MATERIAL FOR THIS TASK →

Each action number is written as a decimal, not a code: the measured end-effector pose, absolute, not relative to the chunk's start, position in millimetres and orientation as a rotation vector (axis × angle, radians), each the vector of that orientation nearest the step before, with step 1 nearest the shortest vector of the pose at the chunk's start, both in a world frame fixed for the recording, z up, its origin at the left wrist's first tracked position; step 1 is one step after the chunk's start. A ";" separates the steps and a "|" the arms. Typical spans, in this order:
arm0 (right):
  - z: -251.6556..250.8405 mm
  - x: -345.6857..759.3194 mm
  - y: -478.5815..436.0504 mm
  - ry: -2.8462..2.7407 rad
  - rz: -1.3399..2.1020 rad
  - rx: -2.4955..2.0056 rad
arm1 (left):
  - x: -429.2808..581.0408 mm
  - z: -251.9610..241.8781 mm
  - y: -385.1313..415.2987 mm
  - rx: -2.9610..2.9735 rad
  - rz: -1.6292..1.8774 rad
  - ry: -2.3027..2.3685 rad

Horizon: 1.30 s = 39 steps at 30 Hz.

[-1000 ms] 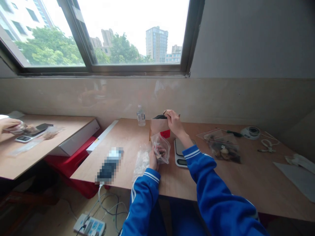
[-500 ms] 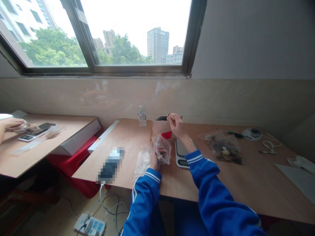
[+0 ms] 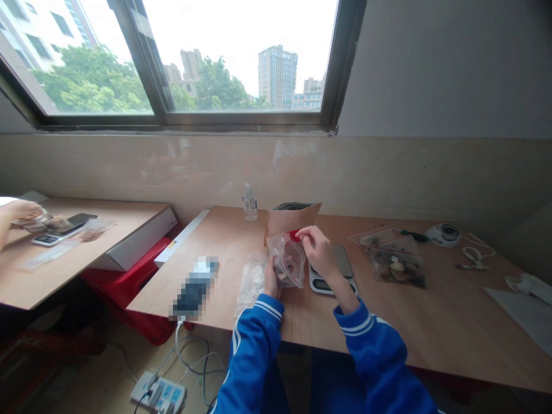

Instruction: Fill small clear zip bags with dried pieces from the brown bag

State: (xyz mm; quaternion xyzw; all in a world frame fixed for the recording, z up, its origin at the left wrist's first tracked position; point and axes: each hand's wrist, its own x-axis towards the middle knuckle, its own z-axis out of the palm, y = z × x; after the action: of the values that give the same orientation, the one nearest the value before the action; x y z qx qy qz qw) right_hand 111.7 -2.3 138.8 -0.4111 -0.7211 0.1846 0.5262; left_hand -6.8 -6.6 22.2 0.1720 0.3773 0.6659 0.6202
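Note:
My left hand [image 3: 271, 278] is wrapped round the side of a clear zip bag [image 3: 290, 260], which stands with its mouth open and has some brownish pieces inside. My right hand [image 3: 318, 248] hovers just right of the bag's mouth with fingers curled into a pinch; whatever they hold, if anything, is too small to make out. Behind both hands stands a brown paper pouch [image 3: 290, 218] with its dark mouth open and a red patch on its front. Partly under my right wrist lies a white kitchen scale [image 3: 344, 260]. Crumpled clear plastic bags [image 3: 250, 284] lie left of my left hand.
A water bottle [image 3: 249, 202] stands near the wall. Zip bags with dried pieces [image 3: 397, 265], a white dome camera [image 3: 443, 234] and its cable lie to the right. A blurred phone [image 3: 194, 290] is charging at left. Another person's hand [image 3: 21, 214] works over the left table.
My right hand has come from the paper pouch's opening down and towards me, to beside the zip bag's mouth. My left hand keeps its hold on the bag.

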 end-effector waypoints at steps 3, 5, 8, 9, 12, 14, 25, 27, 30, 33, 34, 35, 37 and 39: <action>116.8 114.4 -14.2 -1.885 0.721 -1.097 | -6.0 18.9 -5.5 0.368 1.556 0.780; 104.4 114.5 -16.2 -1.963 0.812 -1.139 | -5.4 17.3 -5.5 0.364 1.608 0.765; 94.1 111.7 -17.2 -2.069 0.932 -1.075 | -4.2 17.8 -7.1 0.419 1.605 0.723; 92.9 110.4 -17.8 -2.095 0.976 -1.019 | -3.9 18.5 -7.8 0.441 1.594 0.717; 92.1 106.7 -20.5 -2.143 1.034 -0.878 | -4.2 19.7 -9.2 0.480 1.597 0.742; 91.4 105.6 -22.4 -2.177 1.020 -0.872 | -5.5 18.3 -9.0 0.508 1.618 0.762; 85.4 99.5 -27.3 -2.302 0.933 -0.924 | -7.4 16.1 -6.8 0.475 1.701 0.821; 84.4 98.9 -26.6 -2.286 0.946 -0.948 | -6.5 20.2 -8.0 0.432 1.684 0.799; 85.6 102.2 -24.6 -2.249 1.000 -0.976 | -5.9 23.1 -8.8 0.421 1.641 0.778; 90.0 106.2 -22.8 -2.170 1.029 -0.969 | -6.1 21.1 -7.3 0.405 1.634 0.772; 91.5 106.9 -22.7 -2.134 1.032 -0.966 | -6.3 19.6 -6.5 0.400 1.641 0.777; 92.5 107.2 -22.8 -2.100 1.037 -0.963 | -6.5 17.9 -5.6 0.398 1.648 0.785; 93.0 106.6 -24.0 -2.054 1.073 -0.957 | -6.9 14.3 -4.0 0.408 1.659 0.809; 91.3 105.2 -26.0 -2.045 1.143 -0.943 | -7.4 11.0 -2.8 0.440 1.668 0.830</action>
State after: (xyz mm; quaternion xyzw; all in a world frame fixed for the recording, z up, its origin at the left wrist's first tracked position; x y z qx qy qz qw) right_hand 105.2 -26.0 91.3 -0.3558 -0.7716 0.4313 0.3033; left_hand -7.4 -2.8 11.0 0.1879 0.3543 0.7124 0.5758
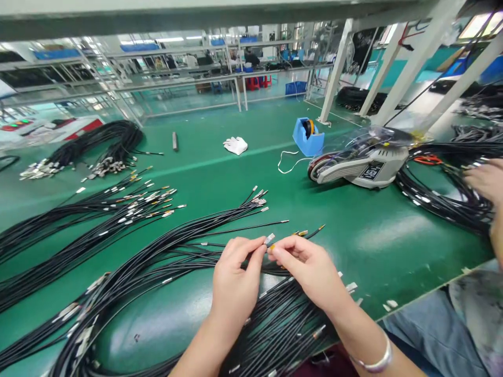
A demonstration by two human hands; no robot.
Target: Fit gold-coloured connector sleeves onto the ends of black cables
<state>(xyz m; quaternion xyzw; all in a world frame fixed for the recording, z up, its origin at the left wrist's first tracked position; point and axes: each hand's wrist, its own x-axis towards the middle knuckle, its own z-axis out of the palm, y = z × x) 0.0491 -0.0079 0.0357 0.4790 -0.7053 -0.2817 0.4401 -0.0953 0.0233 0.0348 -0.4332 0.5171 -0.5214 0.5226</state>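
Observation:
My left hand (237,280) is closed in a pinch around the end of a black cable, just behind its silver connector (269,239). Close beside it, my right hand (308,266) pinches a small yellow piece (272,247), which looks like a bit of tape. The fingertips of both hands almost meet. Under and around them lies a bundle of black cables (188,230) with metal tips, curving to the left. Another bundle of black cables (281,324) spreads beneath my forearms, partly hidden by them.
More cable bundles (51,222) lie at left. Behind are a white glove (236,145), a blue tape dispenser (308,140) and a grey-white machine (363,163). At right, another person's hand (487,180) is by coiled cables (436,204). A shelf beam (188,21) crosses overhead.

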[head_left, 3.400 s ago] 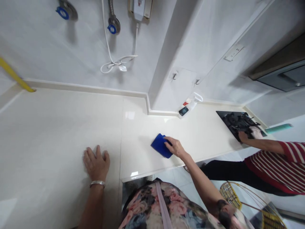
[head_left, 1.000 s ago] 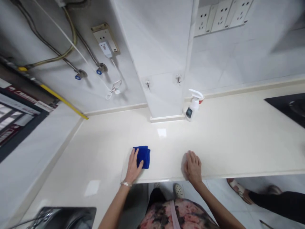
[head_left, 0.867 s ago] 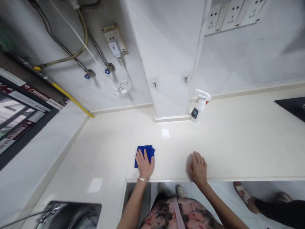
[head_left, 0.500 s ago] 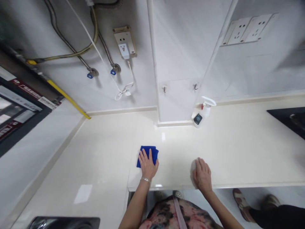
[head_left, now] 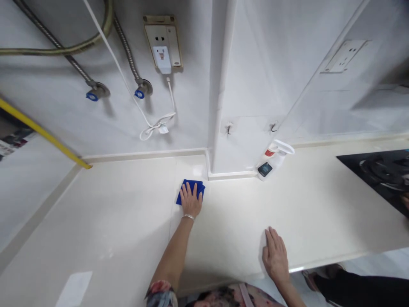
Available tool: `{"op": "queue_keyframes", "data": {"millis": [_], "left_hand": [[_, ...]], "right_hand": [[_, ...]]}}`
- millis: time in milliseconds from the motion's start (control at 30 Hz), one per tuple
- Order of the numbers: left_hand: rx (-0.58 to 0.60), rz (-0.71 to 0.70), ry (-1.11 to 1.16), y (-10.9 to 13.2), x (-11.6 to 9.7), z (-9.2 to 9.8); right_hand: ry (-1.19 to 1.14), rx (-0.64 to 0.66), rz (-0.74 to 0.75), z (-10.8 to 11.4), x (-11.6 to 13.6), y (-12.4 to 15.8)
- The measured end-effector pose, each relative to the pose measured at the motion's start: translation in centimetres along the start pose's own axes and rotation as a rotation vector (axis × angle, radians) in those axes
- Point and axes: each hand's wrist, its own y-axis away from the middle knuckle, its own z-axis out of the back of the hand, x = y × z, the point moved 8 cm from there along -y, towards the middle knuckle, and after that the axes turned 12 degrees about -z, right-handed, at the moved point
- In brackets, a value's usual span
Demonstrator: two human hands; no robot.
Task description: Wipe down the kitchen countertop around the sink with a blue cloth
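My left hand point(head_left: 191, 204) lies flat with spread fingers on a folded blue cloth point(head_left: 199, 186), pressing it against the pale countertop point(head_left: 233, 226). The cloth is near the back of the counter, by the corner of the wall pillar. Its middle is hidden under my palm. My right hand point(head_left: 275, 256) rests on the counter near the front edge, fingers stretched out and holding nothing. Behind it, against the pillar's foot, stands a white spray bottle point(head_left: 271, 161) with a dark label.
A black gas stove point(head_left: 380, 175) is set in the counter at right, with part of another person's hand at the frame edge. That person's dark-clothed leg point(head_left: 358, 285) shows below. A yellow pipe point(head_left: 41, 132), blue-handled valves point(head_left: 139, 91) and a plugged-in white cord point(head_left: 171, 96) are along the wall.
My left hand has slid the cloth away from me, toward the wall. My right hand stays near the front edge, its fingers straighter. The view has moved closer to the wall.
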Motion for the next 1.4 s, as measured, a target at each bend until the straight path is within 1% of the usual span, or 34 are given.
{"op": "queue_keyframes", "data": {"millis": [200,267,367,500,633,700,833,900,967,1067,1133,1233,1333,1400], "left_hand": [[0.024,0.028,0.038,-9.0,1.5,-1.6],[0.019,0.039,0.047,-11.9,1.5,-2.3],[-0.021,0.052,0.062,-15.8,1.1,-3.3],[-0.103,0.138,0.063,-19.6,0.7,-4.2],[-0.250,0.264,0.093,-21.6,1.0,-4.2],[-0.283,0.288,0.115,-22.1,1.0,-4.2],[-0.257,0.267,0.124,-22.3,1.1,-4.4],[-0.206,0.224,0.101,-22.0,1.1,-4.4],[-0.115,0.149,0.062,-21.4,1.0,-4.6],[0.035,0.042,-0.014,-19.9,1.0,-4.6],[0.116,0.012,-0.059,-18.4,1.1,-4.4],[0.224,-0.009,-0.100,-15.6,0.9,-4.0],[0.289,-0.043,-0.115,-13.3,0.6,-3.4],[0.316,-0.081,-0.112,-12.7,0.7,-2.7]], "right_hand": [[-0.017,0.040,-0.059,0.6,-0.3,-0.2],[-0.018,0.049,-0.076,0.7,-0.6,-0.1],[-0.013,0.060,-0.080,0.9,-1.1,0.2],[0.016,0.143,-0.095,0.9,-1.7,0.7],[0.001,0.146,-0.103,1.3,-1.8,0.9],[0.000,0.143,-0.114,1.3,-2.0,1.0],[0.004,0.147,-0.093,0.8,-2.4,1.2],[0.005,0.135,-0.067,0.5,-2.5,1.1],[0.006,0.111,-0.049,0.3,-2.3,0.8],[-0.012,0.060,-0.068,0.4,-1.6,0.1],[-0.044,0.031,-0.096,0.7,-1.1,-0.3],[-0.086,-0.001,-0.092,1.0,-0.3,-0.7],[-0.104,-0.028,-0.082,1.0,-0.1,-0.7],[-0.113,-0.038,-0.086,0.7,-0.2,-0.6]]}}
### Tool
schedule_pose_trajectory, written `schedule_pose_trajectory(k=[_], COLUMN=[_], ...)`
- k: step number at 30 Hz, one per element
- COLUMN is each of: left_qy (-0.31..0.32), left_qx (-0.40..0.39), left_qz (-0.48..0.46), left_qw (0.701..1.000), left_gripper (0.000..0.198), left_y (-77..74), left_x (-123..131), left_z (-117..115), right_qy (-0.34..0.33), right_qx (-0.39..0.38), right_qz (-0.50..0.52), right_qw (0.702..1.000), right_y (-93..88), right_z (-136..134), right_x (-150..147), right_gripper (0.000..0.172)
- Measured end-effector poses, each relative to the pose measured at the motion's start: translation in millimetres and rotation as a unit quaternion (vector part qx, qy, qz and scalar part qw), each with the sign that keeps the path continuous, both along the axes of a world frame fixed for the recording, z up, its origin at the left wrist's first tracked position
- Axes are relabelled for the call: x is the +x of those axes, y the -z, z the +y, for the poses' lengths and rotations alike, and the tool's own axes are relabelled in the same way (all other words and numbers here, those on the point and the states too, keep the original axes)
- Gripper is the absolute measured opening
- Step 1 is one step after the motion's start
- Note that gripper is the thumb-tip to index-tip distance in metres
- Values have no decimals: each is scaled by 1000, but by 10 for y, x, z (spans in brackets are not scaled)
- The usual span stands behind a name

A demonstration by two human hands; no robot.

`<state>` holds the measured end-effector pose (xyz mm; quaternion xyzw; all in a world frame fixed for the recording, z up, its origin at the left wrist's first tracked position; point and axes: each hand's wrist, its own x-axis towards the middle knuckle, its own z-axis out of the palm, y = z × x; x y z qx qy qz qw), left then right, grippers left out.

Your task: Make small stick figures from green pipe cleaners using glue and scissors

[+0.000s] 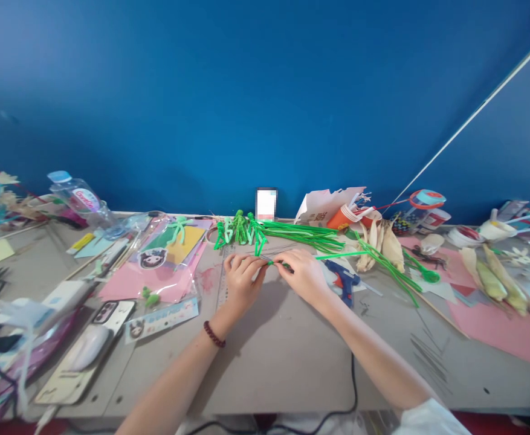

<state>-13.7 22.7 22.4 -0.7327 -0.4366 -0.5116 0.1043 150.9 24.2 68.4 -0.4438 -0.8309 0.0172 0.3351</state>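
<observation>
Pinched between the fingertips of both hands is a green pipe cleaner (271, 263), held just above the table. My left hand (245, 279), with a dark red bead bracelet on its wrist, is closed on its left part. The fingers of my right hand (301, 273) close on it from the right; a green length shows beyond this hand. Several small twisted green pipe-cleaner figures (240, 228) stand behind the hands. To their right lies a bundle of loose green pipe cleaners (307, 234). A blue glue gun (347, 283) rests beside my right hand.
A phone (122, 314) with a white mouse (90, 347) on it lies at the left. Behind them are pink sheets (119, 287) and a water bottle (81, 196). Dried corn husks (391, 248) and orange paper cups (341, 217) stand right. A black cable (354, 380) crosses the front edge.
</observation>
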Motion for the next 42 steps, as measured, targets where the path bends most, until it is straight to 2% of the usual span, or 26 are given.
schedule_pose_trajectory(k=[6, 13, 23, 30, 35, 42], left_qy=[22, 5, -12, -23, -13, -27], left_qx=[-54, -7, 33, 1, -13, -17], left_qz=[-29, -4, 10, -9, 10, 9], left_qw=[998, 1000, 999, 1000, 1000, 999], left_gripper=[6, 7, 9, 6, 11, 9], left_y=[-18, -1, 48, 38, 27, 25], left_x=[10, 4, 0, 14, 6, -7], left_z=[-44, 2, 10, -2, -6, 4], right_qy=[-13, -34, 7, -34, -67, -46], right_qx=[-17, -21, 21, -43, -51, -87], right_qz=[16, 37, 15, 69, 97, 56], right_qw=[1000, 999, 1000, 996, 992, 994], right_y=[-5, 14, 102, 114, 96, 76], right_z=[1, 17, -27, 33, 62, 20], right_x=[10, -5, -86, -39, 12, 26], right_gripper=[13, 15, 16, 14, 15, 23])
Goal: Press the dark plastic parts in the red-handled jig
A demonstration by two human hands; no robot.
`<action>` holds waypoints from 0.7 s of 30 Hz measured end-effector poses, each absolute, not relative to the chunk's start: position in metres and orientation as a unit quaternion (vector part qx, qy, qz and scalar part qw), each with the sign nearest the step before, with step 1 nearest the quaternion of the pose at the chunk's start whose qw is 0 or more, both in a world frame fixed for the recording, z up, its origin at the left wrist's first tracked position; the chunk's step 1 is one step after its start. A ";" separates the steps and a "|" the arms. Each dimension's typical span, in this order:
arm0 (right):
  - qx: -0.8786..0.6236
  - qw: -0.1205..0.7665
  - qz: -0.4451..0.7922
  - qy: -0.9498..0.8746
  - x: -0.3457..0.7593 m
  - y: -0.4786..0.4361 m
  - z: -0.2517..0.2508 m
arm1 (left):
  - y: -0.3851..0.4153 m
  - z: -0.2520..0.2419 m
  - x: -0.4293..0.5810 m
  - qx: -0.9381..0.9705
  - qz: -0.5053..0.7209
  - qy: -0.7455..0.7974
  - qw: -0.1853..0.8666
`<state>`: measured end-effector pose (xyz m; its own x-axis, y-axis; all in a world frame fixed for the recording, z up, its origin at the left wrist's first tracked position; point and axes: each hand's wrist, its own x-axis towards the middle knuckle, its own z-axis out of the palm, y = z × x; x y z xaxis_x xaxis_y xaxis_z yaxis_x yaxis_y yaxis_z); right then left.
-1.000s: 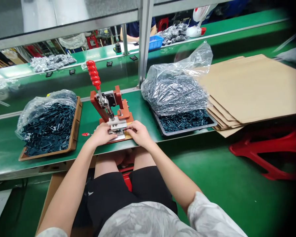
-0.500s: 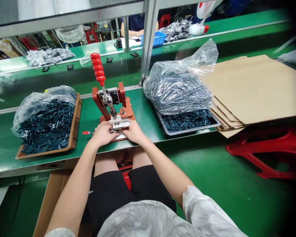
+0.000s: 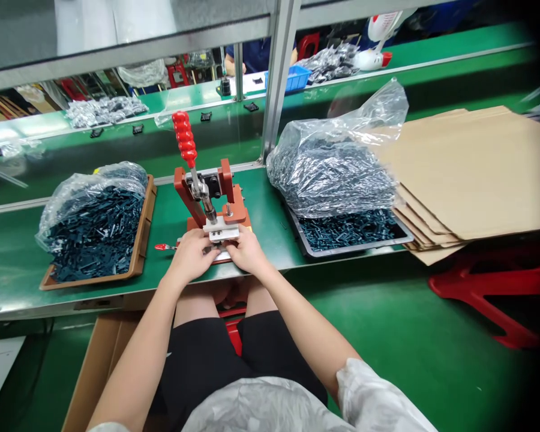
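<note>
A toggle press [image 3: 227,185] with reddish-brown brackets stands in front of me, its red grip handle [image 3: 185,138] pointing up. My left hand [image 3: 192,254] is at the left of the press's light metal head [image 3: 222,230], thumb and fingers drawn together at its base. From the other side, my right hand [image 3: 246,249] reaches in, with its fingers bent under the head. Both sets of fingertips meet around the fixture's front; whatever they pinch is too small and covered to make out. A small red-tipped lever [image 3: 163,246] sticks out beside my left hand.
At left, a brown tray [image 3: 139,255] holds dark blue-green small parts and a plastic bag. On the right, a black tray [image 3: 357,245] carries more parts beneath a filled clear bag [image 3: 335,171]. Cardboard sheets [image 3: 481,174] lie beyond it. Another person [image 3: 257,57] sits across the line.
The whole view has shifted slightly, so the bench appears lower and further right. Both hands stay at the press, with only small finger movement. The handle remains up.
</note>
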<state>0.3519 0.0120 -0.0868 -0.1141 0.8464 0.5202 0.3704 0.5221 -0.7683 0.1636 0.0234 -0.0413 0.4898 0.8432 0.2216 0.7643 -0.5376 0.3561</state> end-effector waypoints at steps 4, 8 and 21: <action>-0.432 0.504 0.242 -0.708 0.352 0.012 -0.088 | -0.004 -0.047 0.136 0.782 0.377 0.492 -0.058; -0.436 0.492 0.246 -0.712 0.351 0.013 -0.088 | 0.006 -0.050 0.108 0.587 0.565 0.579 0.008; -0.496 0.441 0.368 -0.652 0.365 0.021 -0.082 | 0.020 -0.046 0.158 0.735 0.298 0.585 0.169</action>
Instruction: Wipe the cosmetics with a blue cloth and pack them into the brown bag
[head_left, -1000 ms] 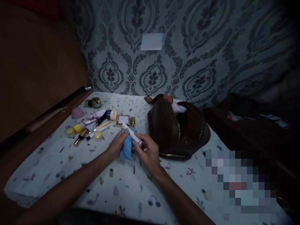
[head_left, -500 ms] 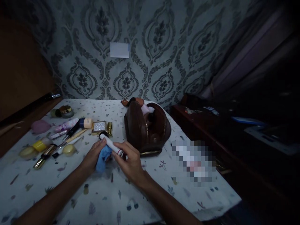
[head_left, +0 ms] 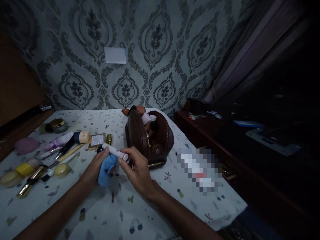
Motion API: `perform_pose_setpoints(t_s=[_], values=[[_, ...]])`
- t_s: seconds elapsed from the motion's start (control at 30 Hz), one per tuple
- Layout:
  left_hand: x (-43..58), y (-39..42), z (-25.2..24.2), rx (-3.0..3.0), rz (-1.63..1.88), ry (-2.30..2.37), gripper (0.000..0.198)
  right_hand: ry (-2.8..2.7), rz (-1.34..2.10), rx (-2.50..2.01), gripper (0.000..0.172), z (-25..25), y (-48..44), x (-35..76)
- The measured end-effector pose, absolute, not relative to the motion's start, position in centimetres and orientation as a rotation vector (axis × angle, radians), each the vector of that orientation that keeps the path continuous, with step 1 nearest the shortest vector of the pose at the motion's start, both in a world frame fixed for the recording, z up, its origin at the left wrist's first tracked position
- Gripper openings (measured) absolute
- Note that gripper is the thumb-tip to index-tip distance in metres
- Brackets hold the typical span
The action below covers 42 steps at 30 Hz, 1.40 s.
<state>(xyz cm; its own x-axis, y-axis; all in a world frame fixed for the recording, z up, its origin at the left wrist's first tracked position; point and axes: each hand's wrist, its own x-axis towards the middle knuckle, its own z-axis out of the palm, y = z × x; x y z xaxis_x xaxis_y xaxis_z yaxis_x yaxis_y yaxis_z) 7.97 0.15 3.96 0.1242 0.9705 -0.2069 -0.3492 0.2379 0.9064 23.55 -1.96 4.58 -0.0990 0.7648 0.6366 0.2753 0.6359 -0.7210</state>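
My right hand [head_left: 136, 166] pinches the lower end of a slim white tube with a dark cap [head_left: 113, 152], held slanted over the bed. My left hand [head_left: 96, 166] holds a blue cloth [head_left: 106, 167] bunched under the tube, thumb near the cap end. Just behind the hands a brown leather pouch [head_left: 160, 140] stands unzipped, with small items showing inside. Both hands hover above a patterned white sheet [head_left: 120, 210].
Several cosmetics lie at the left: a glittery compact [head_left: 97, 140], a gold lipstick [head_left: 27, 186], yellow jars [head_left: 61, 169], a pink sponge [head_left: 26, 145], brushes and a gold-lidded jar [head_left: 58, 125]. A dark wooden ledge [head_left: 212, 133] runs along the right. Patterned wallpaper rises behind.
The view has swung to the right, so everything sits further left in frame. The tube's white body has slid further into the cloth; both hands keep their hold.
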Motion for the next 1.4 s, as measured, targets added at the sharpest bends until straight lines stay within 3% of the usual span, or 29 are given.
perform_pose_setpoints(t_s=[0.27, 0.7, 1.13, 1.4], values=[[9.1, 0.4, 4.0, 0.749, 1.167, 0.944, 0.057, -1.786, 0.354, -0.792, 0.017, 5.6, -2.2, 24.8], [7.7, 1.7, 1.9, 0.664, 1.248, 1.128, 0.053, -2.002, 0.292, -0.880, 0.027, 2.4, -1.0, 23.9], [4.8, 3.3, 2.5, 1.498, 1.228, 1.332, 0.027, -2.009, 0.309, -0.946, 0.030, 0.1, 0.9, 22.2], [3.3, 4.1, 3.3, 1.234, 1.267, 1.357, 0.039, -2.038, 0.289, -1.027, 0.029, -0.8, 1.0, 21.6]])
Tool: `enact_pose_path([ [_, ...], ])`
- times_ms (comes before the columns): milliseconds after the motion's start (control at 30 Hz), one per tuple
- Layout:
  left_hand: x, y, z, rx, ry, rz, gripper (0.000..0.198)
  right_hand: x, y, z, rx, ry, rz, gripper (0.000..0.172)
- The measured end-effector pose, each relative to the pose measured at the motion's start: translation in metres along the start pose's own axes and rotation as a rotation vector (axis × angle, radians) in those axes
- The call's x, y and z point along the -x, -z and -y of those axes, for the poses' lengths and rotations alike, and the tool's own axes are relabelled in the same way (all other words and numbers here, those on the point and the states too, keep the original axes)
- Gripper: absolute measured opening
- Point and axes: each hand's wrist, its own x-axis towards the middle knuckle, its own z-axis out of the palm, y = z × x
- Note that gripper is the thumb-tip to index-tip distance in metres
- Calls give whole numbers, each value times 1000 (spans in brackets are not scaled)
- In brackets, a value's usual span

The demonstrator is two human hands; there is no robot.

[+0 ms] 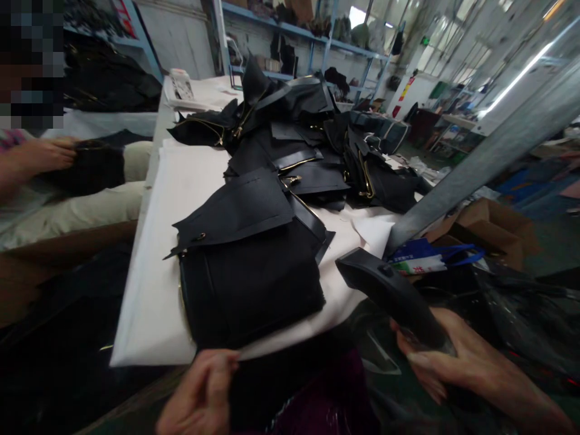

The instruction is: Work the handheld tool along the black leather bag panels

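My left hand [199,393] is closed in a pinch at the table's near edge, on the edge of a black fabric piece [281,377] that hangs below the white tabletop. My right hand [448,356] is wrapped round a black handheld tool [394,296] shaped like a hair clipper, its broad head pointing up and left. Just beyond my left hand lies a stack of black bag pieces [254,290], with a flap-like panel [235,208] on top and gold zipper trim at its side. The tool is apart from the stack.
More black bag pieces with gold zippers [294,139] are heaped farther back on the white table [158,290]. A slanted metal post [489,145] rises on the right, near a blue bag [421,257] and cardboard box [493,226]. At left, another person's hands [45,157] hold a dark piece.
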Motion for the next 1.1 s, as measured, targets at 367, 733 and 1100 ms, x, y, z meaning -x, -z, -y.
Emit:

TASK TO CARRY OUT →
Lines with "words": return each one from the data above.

OUTPUT →
- Axes are relabelled for the call: x is the +x of those axes, y the -z, z the +y, for the poses' lengths and rotations alike, and the tool's own axes are relabelled in the same way (all other words and numbers here, those on the point and the states too, keep the original axes)
- The call's x, y and z point along the -x, -z and -y of those axes, for the poses' lengths and rotations alike, and the tool's own axes are relabelled in the same way (all other words and numbers here, those on the point and the states too, keep the original axes)

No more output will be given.